● WHAT YOU ARE ASKED TO DO: Read the listing below and copy out each line where the word "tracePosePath" occurs.

● DATA SHOWN:
╔══

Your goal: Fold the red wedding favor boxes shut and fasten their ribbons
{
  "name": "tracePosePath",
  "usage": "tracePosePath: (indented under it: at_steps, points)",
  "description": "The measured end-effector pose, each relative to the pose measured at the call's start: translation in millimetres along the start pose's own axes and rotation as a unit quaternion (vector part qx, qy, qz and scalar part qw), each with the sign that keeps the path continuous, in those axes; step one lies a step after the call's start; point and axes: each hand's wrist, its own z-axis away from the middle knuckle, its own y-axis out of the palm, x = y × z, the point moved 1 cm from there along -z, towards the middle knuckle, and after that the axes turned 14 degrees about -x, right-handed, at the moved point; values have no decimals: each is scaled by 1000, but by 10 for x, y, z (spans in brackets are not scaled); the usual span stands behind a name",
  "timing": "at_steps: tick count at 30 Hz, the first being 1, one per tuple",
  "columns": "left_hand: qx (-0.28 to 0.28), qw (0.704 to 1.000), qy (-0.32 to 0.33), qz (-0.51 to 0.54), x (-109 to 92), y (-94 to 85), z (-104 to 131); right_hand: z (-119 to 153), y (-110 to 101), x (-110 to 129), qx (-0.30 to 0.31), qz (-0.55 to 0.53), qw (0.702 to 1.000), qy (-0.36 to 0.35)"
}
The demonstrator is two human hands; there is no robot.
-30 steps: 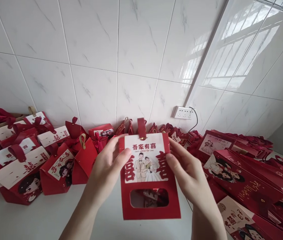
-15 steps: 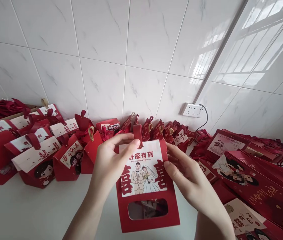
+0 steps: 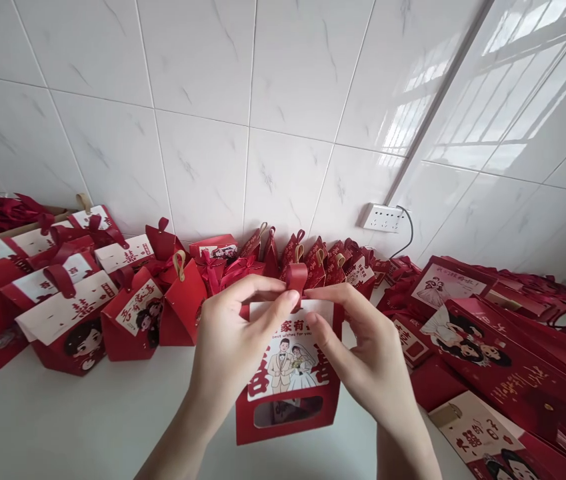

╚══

● EXPECTED OUTPUT:
  "name": "tracePosePath",
  "usage": "tracePosePath: (indented under it: at_steps, points)",

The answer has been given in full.